At least I (well, my parents) have the good fortune of not having had to replace any of my clothes since about age 12 due to my growth, or lack thereof. Over the years, as I have become sovereign over my own wardrobe, I have found myself devising a number of ruses to create the illusion regular adult clothes fit me. I would roll up the bottom of jeans, fold over the cuffs of smart shirts, and wear jumpers over them to encourage the notion that the lower edge’s visibility down below my waist visible was deliberate. I have even attempted to purposefully shrink items in the wash. I have steered well away from cummerbunds at formal events; I’m pretty sure they would make me look like I’ve been cut in half.
During my secondary school years, for reasons that still bemuse me, the three-quarter trouser length trend arrived on the scene.

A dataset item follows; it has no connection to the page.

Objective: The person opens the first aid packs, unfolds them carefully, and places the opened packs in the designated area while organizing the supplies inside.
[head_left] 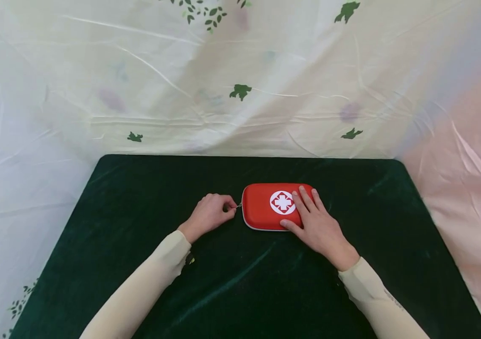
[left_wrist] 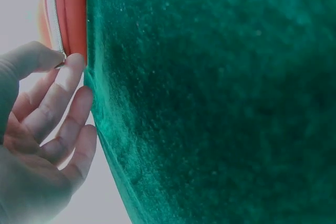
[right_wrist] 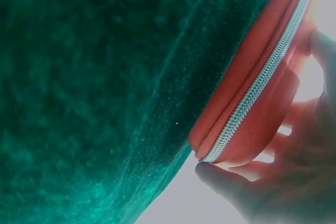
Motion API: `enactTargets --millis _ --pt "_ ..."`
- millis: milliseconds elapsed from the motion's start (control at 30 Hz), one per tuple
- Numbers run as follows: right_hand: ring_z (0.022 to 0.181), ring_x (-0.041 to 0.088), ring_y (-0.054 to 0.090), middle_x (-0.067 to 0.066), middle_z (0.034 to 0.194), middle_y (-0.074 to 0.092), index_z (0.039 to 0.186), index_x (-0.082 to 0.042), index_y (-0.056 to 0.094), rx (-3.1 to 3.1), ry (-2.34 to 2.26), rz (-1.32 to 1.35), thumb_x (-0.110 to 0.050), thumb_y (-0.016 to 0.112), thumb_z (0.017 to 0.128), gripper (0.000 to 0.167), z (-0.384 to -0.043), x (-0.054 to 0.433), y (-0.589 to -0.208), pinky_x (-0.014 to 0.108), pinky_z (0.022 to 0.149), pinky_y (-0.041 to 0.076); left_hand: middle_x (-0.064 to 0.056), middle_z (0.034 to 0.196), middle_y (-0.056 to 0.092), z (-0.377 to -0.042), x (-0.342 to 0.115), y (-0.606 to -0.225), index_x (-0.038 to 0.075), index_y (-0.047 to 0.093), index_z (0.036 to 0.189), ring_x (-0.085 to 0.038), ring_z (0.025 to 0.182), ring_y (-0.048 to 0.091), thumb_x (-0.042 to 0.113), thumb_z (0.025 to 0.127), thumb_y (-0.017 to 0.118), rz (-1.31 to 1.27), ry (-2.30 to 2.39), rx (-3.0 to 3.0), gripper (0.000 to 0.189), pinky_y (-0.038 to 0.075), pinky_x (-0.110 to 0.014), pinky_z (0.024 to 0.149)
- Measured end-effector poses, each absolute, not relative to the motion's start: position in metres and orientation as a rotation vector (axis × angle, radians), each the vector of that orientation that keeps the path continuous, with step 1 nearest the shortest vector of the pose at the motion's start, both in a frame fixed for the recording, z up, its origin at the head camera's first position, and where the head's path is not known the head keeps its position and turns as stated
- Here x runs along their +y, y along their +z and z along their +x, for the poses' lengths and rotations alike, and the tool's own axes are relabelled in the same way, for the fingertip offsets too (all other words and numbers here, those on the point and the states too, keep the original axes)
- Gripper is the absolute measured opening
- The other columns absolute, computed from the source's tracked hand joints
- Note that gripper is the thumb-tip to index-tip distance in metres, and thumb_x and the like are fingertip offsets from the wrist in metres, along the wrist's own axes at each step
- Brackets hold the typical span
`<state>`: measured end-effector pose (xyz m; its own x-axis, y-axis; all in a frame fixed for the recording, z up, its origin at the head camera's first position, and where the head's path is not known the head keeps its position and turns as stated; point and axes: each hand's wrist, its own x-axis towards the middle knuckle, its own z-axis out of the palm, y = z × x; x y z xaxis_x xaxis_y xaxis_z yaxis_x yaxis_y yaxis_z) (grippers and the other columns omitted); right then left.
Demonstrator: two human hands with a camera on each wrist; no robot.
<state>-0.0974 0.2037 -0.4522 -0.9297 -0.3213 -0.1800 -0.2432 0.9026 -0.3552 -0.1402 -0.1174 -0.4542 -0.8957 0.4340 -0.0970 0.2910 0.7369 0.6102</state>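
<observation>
A red zippered case (head_left: 259, 207) with a white cross emblem lies flat on the dark green cloth. My left hand (head_left: 212, 211) pinches the small metal zipper pull (head_left: 239, 205) at the case's left end, between thumb and forefinger; the other fingers bend loosely in the left wrist view. Spread over the right part of the lid, my right hand (head_left: 318, 226) rests with its fingers extended, partly covering the emblem (head_left: 282, 201). In the right wrist view the silver zipper teeth (right_wrist: 252, 90) run along the case's side and look closed there.
The table (head_left: 138, 179) is covered in green velvet-like cloth, with rounded far corners. Behind it hangs a pale curtain (head_left: 265, 122) with green leaf prints; similar fabric flanks both sides. A small dark and yellow object (head_left: 190, 258) shows by the left sleeve.
</observation>
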Motion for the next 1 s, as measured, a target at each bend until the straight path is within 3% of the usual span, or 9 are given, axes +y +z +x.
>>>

Thankfully, I was unable to participate in said trend; since the three-quarter lengths looked like flared jeans on me, except cut off at the ankle, a fashion style that, even if it had existed, would rightfully have failed to survive even the 1980s.
I’m not afraid to admit that I have had to buy multiple pairs of women’s shoes during my lifetime. Size 6 men’s feet exists as a size, I promise you. But stores are even less likely to stock size 5 and a half - my actual size when I’m not exaggerating just to fill a gap in my footwear needs or protect my pride.
Other times, it’s just fun to watch shop assistants squirm. When I was best man at a very tall friend’s wedding, he complained that his choice of wedding suit style was not available in the proportions he required. After heckling his spindly frame, I took the suit booking for the groomsmen into my local branch of Moss Bros and suffered very much the same fate. It seemed to come as much more of a shock to the staff than it did to me that there wasn’t a single suit in the whole store that would match my requirements.
You can’t alter a hire either, it turns out, as I have had to tailor all of the other suits I have bought in my lifetime. On the big day, we made do with some pins to fold it up with, which were swiftly removed before dropping the jacket and trousers back with the same embarrassed-looking assistant at Moss Bros the following day.